# WHAT IS REQUIRED:
The whole listing below should be duplicated exactly, with nothing left out.

── THE DATA ──

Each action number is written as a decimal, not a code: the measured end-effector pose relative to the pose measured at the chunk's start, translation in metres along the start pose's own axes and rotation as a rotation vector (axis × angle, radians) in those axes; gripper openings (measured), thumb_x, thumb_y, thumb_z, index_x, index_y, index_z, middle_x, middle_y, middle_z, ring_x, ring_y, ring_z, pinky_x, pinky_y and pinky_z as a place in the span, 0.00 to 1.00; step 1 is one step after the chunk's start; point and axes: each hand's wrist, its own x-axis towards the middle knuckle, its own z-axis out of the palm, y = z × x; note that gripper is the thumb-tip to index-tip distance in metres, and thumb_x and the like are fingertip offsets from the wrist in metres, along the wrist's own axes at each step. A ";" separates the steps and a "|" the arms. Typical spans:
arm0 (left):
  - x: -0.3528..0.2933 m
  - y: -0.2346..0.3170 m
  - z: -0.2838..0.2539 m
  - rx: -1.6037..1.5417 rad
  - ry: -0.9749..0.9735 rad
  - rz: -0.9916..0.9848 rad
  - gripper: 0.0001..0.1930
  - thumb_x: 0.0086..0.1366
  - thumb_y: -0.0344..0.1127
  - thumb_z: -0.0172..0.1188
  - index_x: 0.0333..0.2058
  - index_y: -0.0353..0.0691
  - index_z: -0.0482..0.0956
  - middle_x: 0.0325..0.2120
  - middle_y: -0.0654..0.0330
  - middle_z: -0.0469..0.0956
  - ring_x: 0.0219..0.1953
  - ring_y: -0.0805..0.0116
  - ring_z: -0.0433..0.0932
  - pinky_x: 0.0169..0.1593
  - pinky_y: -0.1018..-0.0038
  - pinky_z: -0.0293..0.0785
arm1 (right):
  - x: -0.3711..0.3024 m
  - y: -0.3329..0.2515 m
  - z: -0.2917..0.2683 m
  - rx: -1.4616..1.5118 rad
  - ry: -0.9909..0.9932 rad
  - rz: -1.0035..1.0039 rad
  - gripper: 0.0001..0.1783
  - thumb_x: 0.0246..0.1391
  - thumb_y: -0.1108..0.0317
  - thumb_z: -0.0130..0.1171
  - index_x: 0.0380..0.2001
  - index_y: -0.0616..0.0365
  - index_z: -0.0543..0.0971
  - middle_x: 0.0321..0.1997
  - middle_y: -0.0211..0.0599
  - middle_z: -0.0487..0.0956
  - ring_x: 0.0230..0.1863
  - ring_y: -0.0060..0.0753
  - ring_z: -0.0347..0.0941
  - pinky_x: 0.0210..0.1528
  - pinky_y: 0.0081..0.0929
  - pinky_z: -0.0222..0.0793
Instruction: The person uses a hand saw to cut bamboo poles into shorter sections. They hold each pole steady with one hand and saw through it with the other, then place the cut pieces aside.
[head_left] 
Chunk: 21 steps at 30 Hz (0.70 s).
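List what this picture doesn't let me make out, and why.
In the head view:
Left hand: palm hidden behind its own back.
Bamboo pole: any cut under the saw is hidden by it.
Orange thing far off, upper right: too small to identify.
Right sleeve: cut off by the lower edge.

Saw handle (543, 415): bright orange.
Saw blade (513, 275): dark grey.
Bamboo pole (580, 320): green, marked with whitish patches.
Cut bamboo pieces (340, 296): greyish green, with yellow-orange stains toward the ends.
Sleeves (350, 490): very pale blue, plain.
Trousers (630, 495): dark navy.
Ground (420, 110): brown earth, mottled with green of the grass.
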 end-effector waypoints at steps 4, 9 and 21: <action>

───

# WORKED SOLUTION:
Each action number is written as a decimal, not a code: the measured end-effector pose relative to the pose measured at the chunk's start, translation in metres along the start pose's own axes and rotation as a rotation vector (axis × angle, radians) in those axes; gripper openings (measured), thumb_x, thumb_y, thumb_z, index_x, index_y, index_z, middle_x, middle_y, middle_z, ring_x, ring_y, ring_z, pinky_x, pinky_y and pinky_z as a place in the span, 0.00 to 1.00; step 1 is one step after the chunk's start; point and axes: each hand's wrist, its own x-axis towards the middle knuckle, its own z-axis out of the palm, y = z × x; note that gripper is the thumb-tip to index-tip distance in metres, and thumb_x and the like are fingertip offsets from the wrist in metres, along the wrist's own axes at each step. A ";" separates the steps and a "|" the arms. Typical spans:
arm0 (left):
  - x: -0.3528..0.2933 m
  - y: -0.2346..0.3170 m
  - z: -0.2838..0.2539 m
  - rx: -1.6037..1.5417 rad
  - ry: -0.9749..0.9735 rad
  - rz: -0.9916..0.9848 rad
  - gripper: 0.0001..0.1930
  - thumb_x: 0.0086..0.1366
  - thumb_y: -0.0344..0.1127
  - thumb_z: -0.0172..0.1188
  - index_x: 0.0333..0.2058
  - index_y: -0.0353..0.0691
  - index_z: -0.0482..0.0956
  - middle_x: 0.0325..0.2120
  - middle_y: -0.0654..0.0330
  - middle_z: -0.0469..0.0956
  - ring_x: 0.0219..0.1953
  - ring_y: -0.0805..0.0116
  - ring_z: -0.0433..0.0932
  - pinky_x: 0.0169..0.1593
  - pinky_y: -0.1018..-0.0038
  - pinky_z: -0.0293..0.0785
arm1 (right):
  - x: -0.3711..0.3024 m
  - y: -0.3329..0.2515 m
  - z: -0.2917..0.2683 m
  - rx: -1.4616..1.5118 rad
  - ry: -0.9909..0.9932 rad
  - rz: -1.0035..1.0039 rad
  - gripper: 0.0001..0.1783
  - thumb_x: 0.0246..0.1391
  - thumb_y: -0.1108..0.0317
  - thumb_z: -0.0130..0.1171
  - index_x: 0.0380..0.2001
  - index_y: -0.0616..0.0365
  - index_z: -0.0543..0.0971
  - middle_x: 0.0321..0.1997
  - middle_y: -0.0211..0.0599
  - middle_z: -0.0487..0.0956
  - ring_x: 0.0230..0.1863
  - ring_y: -0.0060..0.0753
  - ring_z: -0.0347..0.0941
  - pinky_x: 0.0210..0.1528
  - pinky_y: 0.0081..0.0929
  - pinky_z: -0.0222..0.0793
Instruction: The person uses a hand saw to cut bamboo poles into shorter sections. They hold each pole steady with one hand and saw through it with the other, then place the cut pieces aside.
[head_left] 
Chunk: 21 steps at 30 Hz (0.70 s).
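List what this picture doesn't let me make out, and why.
In the head view:
Left hand: palm hidden behind its own back.
Bamboo pole: any cut under the saw is hidden by it.
Orange thing far off, upper right: too small to identify.
Right sleeve: cut off by the lower edge.

Saw handle (543, 415): bright orange.
Saw blade (513, 275): dark grey.
Bamboo pole (580, 320): green, marked with whitish patches.
Cut bamboo pieces (340, 296): greyish green, with yellow-orange stains toward the ends.
Sleeves (350, 490): very pale blue, plain.
Trousers (630, 495): dark navy.
Ground (420, 110): brown earth, mottled with green of the grass.
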 end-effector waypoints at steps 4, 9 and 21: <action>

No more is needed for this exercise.